- _What to produce_
Please restate the listing below in full, word for word.

START Given data

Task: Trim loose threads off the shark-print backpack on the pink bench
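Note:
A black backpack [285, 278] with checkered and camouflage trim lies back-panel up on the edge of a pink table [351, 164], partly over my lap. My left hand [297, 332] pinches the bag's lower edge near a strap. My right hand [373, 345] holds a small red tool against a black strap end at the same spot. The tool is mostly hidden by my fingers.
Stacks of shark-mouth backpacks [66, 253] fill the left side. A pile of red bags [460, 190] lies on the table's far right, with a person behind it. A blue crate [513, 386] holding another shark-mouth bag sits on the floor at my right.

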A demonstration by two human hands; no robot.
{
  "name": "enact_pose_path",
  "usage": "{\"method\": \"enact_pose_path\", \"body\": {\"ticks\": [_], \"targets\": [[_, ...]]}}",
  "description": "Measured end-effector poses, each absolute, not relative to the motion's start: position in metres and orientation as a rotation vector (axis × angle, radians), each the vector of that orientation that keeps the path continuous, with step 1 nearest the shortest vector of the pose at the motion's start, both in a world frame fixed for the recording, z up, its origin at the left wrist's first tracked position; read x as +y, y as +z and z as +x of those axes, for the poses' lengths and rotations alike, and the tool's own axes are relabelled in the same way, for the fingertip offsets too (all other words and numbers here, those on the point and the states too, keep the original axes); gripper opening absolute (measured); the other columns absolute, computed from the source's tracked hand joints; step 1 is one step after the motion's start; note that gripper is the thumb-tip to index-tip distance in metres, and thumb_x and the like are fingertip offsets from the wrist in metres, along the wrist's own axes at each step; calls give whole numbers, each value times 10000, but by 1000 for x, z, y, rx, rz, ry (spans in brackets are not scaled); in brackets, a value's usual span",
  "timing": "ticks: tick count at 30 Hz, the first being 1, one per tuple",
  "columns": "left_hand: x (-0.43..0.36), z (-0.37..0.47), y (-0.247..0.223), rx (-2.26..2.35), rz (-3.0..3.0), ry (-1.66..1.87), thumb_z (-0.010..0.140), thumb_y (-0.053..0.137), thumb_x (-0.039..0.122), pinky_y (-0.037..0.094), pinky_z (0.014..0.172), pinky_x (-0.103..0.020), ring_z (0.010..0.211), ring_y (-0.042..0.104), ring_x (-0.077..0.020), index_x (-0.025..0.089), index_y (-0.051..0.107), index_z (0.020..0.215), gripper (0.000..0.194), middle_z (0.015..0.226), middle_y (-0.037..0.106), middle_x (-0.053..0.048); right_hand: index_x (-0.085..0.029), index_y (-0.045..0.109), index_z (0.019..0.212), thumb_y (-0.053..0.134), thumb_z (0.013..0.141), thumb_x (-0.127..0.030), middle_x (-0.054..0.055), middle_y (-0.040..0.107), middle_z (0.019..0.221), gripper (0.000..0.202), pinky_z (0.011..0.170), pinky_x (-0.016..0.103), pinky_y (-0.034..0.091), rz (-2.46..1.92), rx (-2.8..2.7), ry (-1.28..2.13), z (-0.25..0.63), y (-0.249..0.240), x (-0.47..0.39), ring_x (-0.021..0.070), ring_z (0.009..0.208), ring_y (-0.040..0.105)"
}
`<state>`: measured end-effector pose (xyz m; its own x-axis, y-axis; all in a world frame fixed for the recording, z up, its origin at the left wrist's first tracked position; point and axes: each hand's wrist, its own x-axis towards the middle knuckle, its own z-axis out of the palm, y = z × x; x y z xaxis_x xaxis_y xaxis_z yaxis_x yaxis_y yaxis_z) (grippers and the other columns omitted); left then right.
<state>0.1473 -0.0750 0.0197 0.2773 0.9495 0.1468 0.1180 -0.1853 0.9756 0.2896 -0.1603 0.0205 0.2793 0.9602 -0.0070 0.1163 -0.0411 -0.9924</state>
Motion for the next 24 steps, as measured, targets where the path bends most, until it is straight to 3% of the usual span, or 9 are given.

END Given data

- _Result of this exercise_
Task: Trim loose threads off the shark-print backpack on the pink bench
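Note:
A black backpack [285, 278] with checkered and camouflage trim lies back-panel up on the edge of a pink table [351, 164], partly over my lap. My left hand [297, 332] pinches the bag's lower edge near a strap. My right hand [373, 345] holds a small red tool against a black strap end at the same spot. The tool is mostly hidden by my fingers.
Stacks of shark-mouth backpacks [66, 253] fill the left side. A pile of red bags [460, 190] lies on the table's far right, with a person behind it. A blue crate [513, 386] holding another shark-mouth bag sits on the floor at my right.
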
A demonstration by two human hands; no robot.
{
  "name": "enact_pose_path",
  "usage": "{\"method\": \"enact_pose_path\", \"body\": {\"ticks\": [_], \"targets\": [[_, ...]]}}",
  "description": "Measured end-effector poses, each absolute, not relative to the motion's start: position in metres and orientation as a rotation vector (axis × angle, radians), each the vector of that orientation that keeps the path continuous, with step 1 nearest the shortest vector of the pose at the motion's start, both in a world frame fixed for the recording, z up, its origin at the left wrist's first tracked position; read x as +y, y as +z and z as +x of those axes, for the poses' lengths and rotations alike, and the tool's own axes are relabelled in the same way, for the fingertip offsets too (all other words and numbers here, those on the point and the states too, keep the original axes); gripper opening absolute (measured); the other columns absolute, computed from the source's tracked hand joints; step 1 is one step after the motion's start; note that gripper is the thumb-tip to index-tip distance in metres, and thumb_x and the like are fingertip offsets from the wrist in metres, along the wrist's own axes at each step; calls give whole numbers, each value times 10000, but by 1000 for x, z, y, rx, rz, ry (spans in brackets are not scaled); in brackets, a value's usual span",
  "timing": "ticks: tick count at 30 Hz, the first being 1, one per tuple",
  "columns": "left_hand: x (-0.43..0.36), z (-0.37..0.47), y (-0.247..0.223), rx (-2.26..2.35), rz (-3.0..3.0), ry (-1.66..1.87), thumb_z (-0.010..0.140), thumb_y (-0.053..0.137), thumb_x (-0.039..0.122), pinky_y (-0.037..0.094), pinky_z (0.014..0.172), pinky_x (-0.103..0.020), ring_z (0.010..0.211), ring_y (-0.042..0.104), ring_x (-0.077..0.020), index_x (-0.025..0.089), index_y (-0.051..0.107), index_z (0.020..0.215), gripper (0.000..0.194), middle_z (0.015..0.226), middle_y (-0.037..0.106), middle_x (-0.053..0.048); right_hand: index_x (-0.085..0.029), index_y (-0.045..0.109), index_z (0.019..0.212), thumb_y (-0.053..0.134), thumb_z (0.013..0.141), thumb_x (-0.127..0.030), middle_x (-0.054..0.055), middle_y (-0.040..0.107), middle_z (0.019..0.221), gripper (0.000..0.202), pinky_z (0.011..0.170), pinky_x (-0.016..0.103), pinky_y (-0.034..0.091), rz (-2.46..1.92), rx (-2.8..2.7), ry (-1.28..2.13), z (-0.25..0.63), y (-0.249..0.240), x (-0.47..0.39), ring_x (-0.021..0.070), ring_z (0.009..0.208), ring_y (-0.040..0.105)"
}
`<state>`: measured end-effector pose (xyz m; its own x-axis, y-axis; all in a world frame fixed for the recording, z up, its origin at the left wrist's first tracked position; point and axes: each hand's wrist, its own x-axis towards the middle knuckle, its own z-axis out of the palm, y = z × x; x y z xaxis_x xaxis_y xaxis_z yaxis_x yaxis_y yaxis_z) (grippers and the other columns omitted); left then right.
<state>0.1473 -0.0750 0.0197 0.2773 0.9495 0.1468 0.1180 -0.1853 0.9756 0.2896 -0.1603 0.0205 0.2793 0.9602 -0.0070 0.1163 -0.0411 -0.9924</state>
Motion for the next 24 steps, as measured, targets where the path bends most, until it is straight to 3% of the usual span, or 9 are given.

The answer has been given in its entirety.